Adrien de Jarmy
PhD candidate at Sorbonne Université, IDEO/IFAO Fellow
Tuesday February 11ᵗʰ, 2020
While the classical Muslim exegetical tradition considers the Qurʾān as a starting point, and focuses on clarifying its obscure points by referring to the life of the Prophet and His sayings, the contemporary tendency of many researchers in the West is to consider it as a point of arrival. In other words the Qurʾān is the product of Late Antiquity, which collects previous religious, philosophical and cultural traditions. A third tendency is to study the Qurʾān alone, outside of its Late Antique context and outside of the Islamic tradition.

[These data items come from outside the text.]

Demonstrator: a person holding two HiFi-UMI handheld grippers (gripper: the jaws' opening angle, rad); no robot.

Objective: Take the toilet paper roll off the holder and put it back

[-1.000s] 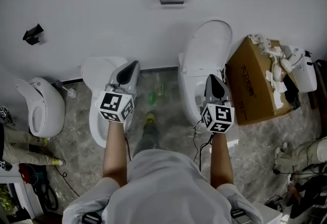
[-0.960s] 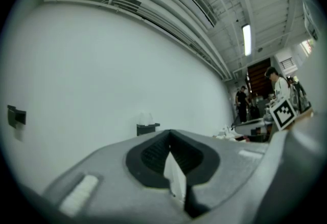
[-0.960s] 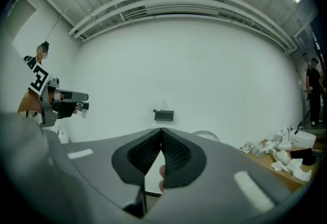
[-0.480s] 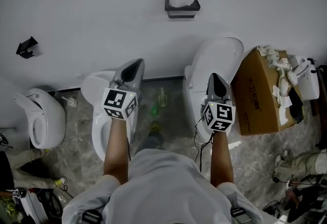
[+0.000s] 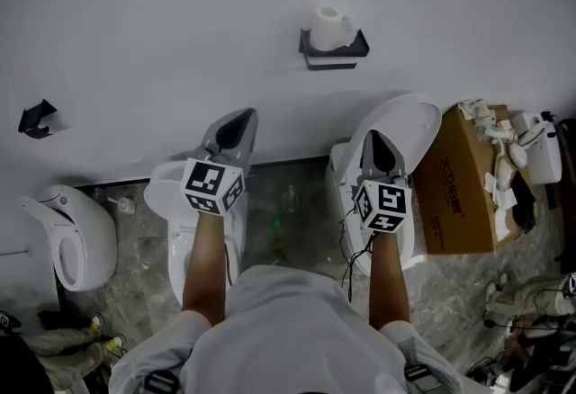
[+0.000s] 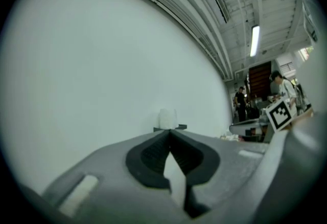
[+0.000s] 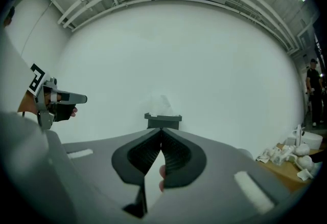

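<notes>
A white toilet paper roll (image 5: pixel 331 26) sits upright on a black holder (image 5: pixel 335 49) fixed to the white wall. Both grippers point level at the wall, well short of it. My left gripper (image 5: pixel 238 120) is below and left of the holder, its jaws shut on nothing. My right gripper (image 5: pixel 377 138) is below and slightly right of it, also shut and empty. In the left gripper view the roll (image 6: pixel 167 117) stands just above the closed tips (image 6: pixel 169 132). In the right gripper view the holder (image 7: pixel 163 120) and faint roll (image 7: pixel 162 104) lie straight ahead of the tips (image 7: pixel 161 130).
Two white toilets stand against the wall under the grippers (image 5: pixel 175 203) (image 5: pixel 412 127), a third (image 5: pixel 76 235) at far left. A cardboard box (image 5: pixel 459 190) with white parts is on the right. A small black bracket (image 5: pixel 36 118) is on the wall at left. People (image 6: pixel 240 103) stand far off.
The person has walked toward the wall with both grippers held out. The roll and holder have come lower and larger in the head view. Both jaws stay shut.
</notes>
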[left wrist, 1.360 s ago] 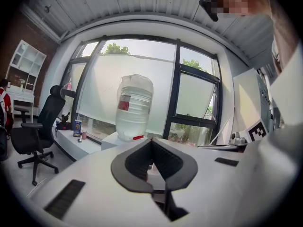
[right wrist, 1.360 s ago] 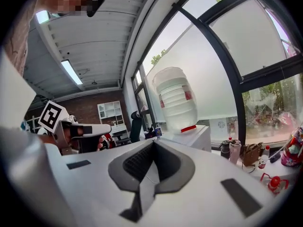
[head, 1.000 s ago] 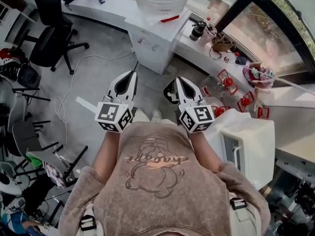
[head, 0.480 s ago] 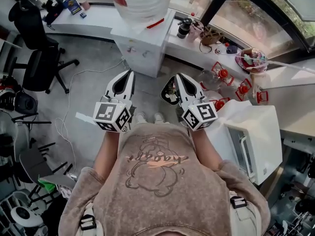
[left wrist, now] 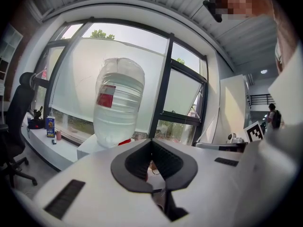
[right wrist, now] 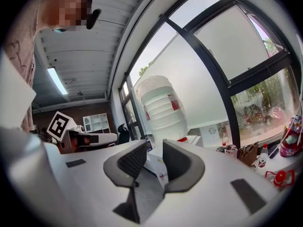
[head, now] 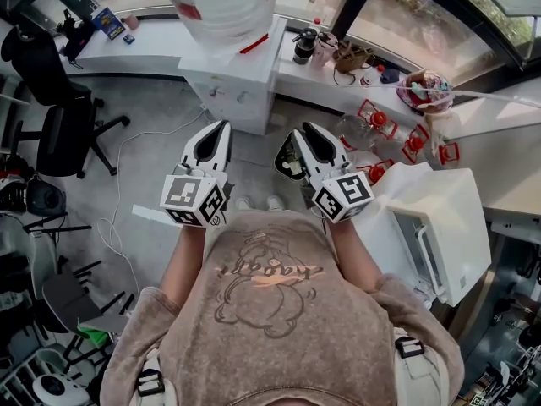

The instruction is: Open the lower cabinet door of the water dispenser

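Just now right gripper (head: pixel 303 134) jaws have been opening, empty.

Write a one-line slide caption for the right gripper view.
Right hand-held gripper, its jaws just opened slightly and empty, faces the water dispenser's inverted bottle beside tall windows.

White water dispenser (head: pixel 241 91); clear bottle (head: pixel 221 7), red label (left wrist: pixel 106 95).

Water bottle (head: pixel 221 2) sits on the water dispenser (head: pixel 241 83) — office chair (head: pixel 63 134) left, perhaps a kettle (head: pixel 303 47) right.
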The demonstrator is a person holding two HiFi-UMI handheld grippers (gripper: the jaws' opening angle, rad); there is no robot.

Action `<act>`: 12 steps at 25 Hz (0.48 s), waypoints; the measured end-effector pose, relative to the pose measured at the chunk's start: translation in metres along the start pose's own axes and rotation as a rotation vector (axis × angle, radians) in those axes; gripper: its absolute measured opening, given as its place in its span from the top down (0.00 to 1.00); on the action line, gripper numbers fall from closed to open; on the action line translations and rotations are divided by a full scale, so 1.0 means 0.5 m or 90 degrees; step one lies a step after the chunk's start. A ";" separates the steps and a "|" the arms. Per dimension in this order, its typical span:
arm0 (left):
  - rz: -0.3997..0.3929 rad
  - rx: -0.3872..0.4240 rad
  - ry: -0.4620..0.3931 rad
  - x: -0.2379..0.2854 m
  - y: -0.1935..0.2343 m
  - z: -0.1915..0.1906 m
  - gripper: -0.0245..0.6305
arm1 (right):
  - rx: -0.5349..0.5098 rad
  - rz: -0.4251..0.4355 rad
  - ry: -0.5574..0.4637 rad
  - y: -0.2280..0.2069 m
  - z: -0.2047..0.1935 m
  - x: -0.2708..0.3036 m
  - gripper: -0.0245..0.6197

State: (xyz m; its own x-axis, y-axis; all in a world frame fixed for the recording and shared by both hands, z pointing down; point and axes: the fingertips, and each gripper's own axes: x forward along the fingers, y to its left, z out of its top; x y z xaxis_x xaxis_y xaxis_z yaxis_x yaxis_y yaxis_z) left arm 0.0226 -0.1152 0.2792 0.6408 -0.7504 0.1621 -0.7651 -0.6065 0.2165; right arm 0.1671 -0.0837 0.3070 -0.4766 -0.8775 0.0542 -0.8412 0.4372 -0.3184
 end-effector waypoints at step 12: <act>-0.009 -0.002 0.017 0.013 0.015 -0.008 0.94 | -0.010 0.025 0.018 0.003 -0.035 0.019 0.50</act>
State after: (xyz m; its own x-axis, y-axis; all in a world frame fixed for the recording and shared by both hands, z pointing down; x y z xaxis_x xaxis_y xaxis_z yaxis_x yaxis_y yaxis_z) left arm 0.0210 -0.1236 0.2855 0.6532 -0.7343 0.1847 -0.7555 -0.6163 0.2220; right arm 0.1568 -0.0878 0.3235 -0.5166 -0.8535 0.0685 -0.8251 0.4748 -0.3062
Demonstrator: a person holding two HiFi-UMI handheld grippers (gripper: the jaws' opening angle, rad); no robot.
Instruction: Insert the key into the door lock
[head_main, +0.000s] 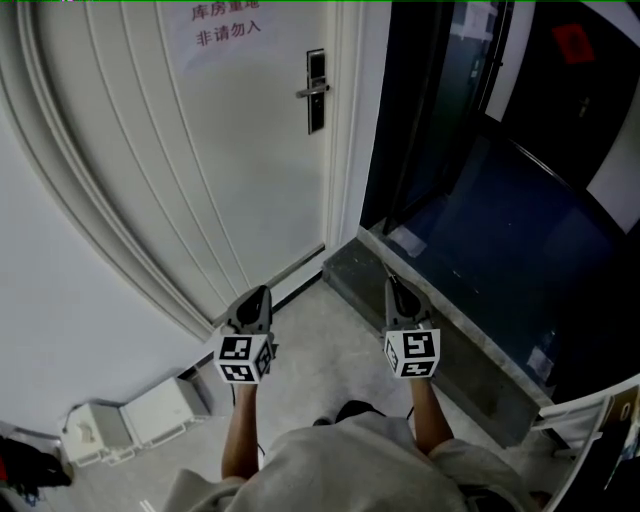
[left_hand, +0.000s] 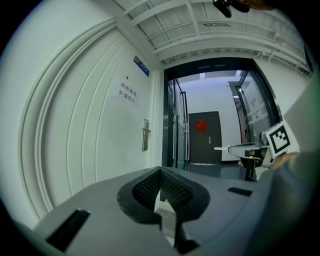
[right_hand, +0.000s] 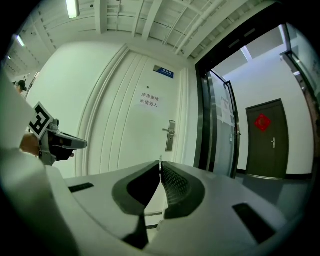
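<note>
at the door: both grippers clenched, key short of the lock

ahead of both grippers, on the right edge of the white grooved panel door, sits the dark upright door lock plate with its silver lever handle. i see it well apart from either tool. right grey two-jaw gripper: jaws clenched, a thin silver key pinched edge-on at the tips, only a sliver showing. key faces the door, and the lock sits above and just right of it in the right gripper view. left grey two-jaw gripper: jaws pressed together, nothing between them. both are held side by side over the pale floor, near the grey stone threshold. paper notice with red characters high on the door. dark glass doors to the right.
</note>
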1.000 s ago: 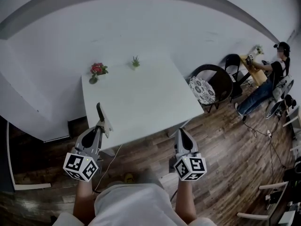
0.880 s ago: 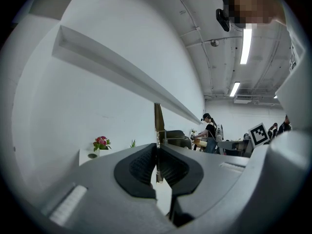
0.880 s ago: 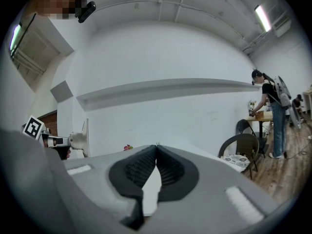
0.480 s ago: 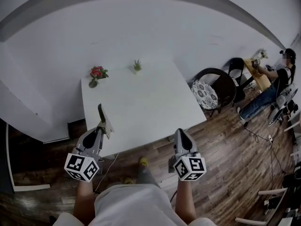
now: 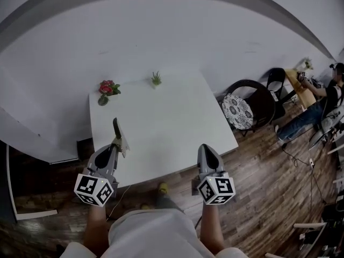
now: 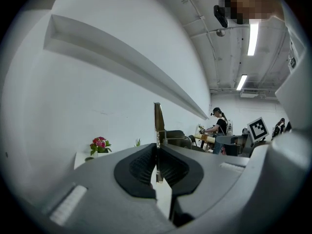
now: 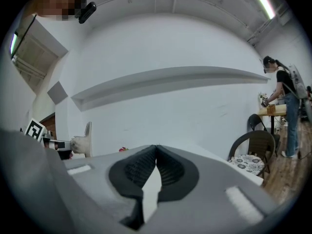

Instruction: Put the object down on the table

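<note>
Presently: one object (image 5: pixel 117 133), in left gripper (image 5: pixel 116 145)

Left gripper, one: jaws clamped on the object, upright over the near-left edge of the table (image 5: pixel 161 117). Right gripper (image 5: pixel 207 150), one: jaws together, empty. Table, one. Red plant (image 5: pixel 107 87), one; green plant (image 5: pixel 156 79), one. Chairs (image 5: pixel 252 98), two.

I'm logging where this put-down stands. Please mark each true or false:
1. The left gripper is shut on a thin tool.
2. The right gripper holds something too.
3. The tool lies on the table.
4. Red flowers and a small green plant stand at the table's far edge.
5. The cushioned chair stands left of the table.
1. True: the left gripper is clamped on the thin tool.
2. False: the right gripper has its jaws together with nothing between them.
3. False: the tool is held over the near edge of the table, not laid down.
4. True: red flowers, green plant.
5. False: the chair stands right of it.
</note>
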Motion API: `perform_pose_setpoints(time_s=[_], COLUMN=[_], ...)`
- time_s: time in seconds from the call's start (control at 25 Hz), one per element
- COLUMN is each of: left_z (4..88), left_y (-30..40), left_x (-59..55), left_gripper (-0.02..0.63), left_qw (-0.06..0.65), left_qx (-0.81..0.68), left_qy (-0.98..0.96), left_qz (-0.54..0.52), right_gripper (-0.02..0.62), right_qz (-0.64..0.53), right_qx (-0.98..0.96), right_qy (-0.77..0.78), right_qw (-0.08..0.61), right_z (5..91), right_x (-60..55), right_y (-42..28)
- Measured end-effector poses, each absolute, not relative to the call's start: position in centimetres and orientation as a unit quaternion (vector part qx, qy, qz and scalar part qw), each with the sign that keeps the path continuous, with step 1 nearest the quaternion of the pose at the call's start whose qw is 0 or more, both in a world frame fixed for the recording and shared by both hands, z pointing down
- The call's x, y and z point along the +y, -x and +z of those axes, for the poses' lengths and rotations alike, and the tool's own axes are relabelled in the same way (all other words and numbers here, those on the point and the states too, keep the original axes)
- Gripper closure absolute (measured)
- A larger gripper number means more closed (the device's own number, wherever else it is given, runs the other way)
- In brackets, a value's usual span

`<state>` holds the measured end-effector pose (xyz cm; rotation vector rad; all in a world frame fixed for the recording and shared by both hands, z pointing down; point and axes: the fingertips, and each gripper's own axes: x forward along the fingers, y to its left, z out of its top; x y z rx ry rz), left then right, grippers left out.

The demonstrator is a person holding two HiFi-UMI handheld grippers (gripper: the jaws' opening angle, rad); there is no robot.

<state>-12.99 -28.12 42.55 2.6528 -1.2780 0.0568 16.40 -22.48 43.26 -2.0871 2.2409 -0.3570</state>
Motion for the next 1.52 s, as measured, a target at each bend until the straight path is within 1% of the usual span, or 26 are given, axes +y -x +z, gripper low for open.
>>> perform_pose_setpoints(time_s=[0.8,1.08,1.4,1.52], left_z=[43.8,44.1,44.9,45.4], left_y=[5.8,3.8,3.0,2.5], left_x=[-35.7,-36.6,-37.9,-38.6], left_gripper=[0.597,0.597,0.597,0.597], left_qw=[0.066,0.018,-0.018,-0.055], left_qx=[-0.475,-0.476,-0.475,-0.469], left_qy=[-0.875,-0.871,-0.862,-0.855], left_qz=[0.073,0.125,0.175,0.213], right_gripper=[0.592,0.592,0.592,0.592], right_qz=[-0.128,-0.134,-0.138,-0.144], right_qx=[0.771,0.779,0.787,0.786], right_qy=[0.622,0.611,0.599,0.598], right_qw=[0.043,0.049,0.054,0.056], right_z=[44.8,45.4,45.6,45.9], right_x=[-33.1,-34.6,-35.7,-35.9], right_y=[-22.5,-23.5,-23.4,-23.8])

This Coran des historiens chooses the second approach, that of the context of Late Antiquity, excluding the studies of researchers such as Jacqueline Chabbi or Michel Cuypers who study the Qurʾān for its own sake, or the school of Angelika Neuwirth who does not reject the Islamic tradition as a source of interpretation of the text.
The point of view of Guillaume Dye, one of the two editors of the book, is that the Qurʾān is a complicated, composite text, neither the work of a single man, nor a closed book, but an open collection that builds up gradually in discussion with this Late Antiquity context. Contrary to the Islamic hagiography which gives the Caliph ʿUṯmān (d. 35/656) the role of editor of the text in its final consonantical version, Guillaume Dye identifies the reign of the Umayyad Caliph ʿAbd al-Mālik (d. 86/705) as the political and cultural context that most influenced the text.
The Coran des historiens consists of one volume of twenty historical studies and two volumes of a systematic analysis of the entire Qurʾānic text. It is an essential tool for researchers and readers of the Qurʾān, regardless of their approaches and beliefs.